Mobile addiction treatment and counseling is coming to remote areas of Sullivan County, and borough leaders say they will save lives.
In Monticello, officials announced the presence of a mobile addiction treatment trailer that will be deployed each day in different Sullivan County neighborhoods and staffed by a peer counselor, a nurse and soon a social worker.
The county has partnered with treatment provider Bridge Back to Life for the resource. It is funded with part of the state’s $1.7 billion settlement with drug companies that have fueled the opioid addiction epidemic.
what you need to know
- Attorney General Letitia James and local leaders unveiled a mobile addiction treatment unit Thursday at Sullivan County Government House
- Aboard the souped-up trailer, attached to a pickup truck, will be a peer counselor and nurse
- The newly devolved unit is equipped for telemedicine appointments, which healthcare providers say will be a crucial part of follow-up care
That was great news for county residents like Dave Lauer.
“There’s obviously a drug problem in the city,” Lauer said. He said that while addiction is treatable, there aren’t many ways to help people get clean.
“I struggle with substance abuse myself,” he said. “You have to get that activation energy, then stay ahead of the curve and have something to shoot at.”
Sullivan County continues to outperform the rest of the state and the Mid-Hudson Valley in opioid-related overdose deaths and hospitalizations.
On Thursday, Attorney General Letitia James joined county officials in bringing the mobile unit online.
“Aid in the form of money will come to support all the big organizations and non-profit organizations and to provide much-needed pay rises for people working in human services,” James said.
Lawmakers and pundits who know Sullivan County say a lot has happened over the years that has put the county in a position where it really needed something like this.
“You’re saving lives today,” congregation member Aileen Gunther told James.

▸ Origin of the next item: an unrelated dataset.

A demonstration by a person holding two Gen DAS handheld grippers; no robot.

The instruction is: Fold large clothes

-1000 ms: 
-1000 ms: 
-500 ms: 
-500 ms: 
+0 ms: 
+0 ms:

As a nurse, Gunther worked in Catskill-Regional’s detoxification department before it closed 20 years ago. She said treatment has since improved but has also become scarcer.
“The difference is that back then you actually had beds you could put heads on. And now we have closed many units. Access to care is not there. So that brings access to care,” Gunther said.
The newly devolved unit is equipped for telemedicine appointments, which healthcare providers say will be a crucial part of follow-up care.